Are the numbers there the hex digits of a Unicode code point?  The
groff_char man page is maddeningly light on details about this escape
form, mentioning it only in a REFERENCE section.

>> For Pod::Man usage, the output format I'd want would be a hash mapping
>> Unicode code points to the correct groff escape.  Or, in an absolutely
>> ideal world, to have an Encode encoding for groff escapes, similar to how
>> the Encode::MIME::Header encoding works to generate RFC 2047 strings.

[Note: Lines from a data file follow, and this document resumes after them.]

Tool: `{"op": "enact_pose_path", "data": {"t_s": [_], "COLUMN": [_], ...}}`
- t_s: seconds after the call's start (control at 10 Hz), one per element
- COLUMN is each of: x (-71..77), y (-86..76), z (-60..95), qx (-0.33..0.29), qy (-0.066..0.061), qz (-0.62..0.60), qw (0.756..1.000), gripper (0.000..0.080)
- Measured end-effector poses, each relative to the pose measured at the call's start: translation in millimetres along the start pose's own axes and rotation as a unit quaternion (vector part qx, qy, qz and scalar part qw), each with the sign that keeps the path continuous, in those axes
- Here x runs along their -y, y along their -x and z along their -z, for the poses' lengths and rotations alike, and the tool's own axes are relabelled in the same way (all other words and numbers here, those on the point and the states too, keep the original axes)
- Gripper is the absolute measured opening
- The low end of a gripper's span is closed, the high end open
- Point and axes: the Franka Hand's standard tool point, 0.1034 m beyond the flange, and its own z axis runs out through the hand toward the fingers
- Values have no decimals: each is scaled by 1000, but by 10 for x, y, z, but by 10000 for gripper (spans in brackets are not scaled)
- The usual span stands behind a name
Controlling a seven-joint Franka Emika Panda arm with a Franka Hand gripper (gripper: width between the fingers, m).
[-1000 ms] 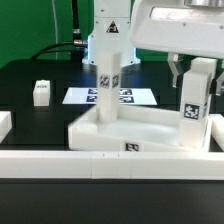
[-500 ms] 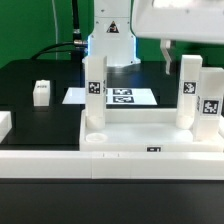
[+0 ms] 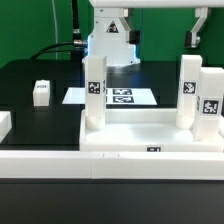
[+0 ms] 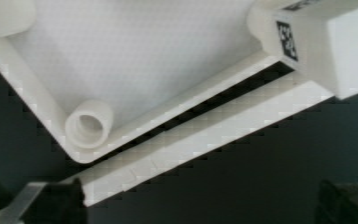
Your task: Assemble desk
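The white desk slab (image 3: 130,128) lies against the front rail. Three white tagged legs stand upright in it: one on the exterior view's left (image 3: 95,90) and two on the right (image 3: 187,88) (image 3: 208,102). A loose leg (image 3: 41,92) lies on the table at the left. My gripper (image 3: 197,28) hangs high above the right legs, open and empty. In the wrist view the gripper (image 4: 202,205) shows only its dark fingertips (image 4: 39,200), wide apart, above a slab corner (image 4: 140,60) with an empty round socket (image 4: 91,125) and a tagged leg (image 4: 309,40).
The marker board (image 3: 125,97) lies behind the slab near the robot base. The long low white rail (image 3: 60,165) runs across the front; it also shows in the wrist view (image 4: 211,135). Another white piece (image 3: 4,125) sits at the left edge.
The gripper has let go of the right leg and risen upward. The slab, skewed a second ago, now sits square against the rail.
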Motion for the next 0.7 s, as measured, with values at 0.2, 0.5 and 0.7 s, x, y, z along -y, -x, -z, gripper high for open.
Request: {"op": "enact_pose_path", "data": {"t_s": [0.2,0.5,0.7], "x": [-3,-477,-935], "y": [0,-27,-64], "z": [-4,-107,-223], "qx": [0,-8,-13], "qy": [0,-2,6], "qz": [0,74,100], "qw": [1000,997,995], "gripper": [649,649,649]}}
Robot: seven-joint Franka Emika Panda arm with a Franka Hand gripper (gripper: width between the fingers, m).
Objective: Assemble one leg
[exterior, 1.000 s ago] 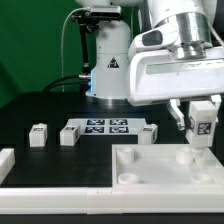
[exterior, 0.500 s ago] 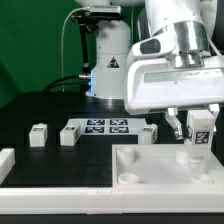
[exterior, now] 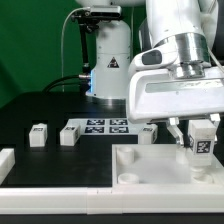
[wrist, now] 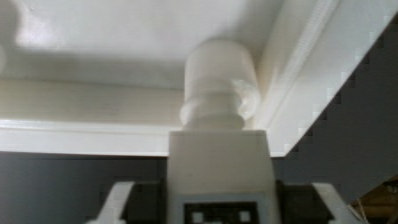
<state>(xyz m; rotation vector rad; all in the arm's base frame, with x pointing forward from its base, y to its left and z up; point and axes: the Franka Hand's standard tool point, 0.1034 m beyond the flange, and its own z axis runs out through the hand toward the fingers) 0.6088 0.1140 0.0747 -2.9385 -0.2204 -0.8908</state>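
Observation:
My gripper (exterior: pixel 203 142) is shut on a white leg (exterior: pixel 205 140) with a black-and-white tag on its face. It holds the leg upright over the far right corner of the large white square panel (exterior: pixel 140 168). In the wrist view the leg (wrist: pixel 221 120) runs from between my fingers (wrist: pixel 128 205) down to the panel's corner (wrist: pixel 107 70), its rounded tip close to the raised rim. Whether the tip touches the panel I cannot tell. Three more legs stand on the table: two at the exterior view's left (exterior: pixel 39 135) (exterior: pixel 69 134) and one (exterior: pixel 149 133) behind the panel.
The marker board (exterior: pixel 104 126) lies flat behind the panel, between the loose legs. The robot base (exterior: pixel 108 60) stands at the back. A white part (exterior: pixel 5 161) lies at the exterior view's left edge. A white strip (exterior: pixel 50 198) runs along the front.
My gripper has come down with the leg toward the panel's far right corner and shifted slightly to the exterior view's right. The other legs have not moved.

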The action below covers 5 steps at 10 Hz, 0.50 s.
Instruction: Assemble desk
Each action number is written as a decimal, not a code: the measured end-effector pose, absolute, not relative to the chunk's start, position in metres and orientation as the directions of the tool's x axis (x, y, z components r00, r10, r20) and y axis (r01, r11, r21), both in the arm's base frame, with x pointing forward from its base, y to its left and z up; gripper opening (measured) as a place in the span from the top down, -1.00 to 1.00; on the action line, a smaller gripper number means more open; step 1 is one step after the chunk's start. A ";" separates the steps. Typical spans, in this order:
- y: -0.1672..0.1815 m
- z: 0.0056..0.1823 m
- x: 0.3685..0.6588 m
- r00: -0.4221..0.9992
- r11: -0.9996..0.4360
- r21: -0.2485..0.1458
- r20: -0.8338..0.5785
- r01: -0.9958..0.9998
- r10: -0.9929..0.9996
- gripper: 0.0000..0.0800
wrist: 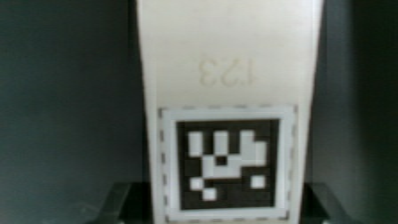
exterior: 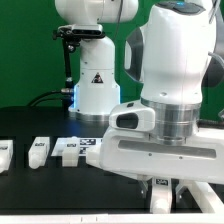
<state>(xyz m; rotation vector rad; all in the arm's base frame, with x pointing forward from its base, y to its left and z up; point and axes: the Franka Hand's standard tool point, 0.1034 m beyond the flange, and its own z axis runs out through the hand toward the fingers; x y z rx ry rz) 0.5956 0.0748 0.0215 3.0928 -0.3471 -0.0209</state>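
Leg (wrist: 217,90): sits right between your gripper's (wrist: 222,208) jaws.
Long axis: crosswise to the closing line.
Grip: jaws flank it; you cannot tell whether they pinch it.

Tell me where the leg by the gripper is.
In the wrist view the leg sits between the fingers of the gripper, tag facing the camera; in the exterior view the arm hides it, low on the exterior view's right.

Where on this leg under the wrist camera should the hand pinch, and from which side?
Pinch the leg across its two long flat sides, near its tag, coming straight down from above: its straight, parallel edges suit a two-finger pinch, and the hand straddles it there.
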 end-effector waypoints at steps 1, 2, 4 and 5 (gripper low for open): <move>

> I happened to stumble over an old patch by Brendan O'Dea that might be
> helpful, including a reference here to not lose track of that:

>   <https://bugs.debian.org/cgi-bin/bugreport.cgi?att=1;bug=442066;filename=groff-utf8;msg=22>

Oh, aha, that's basically the table I was looking for, although that's
very limited compared to all Unicode characters, so it seems easier to
just do a straight conversion to the \[uNNNN] form.

>> B<> and I<> could just be surrounding normal words that should use
>> normal hyphens.  L<some-command> is a link to a section in the same
>> document entitled some-command, so the assumption there is also that it
>> could be a regular English word.

> Oh, at least perlpod(1) says that L<name> links to a Perl manual page,
> so I'd expect it to be equivalent to the L<crontab(5)> style when
> processing minus chars, and L</sec> does the inter-section linking?

Oh, sorry, yes, I was thinking of L</some-command>.  So the idea is that
L<some-command> should always use \- for all embedded hyphens?

>> As you say, though, I'm not entirely sure the distinction is worth all
>> the trouble we've put into it over the years.  nroff at least seems to
>> have just given up and maps them all to "-" in the output anyway.  That
>> used to be a Debian-specific change, but it looks like upstream has
>> switched to treating - as \-, I think?  For HTML output, upstream maps
>> \- to &minus; and Debian still overrides that to - instead.  (If
>> upstream thinks \- is a minus sign and not ASCII 45, I'm really
>> confused what's going on with this, though.)

> We should probably ask Colin about this. :)

Yes, please -- Colin, do you have any idea what the current best practice
is here?  I'm trying to figure out what to have Pod::Man do.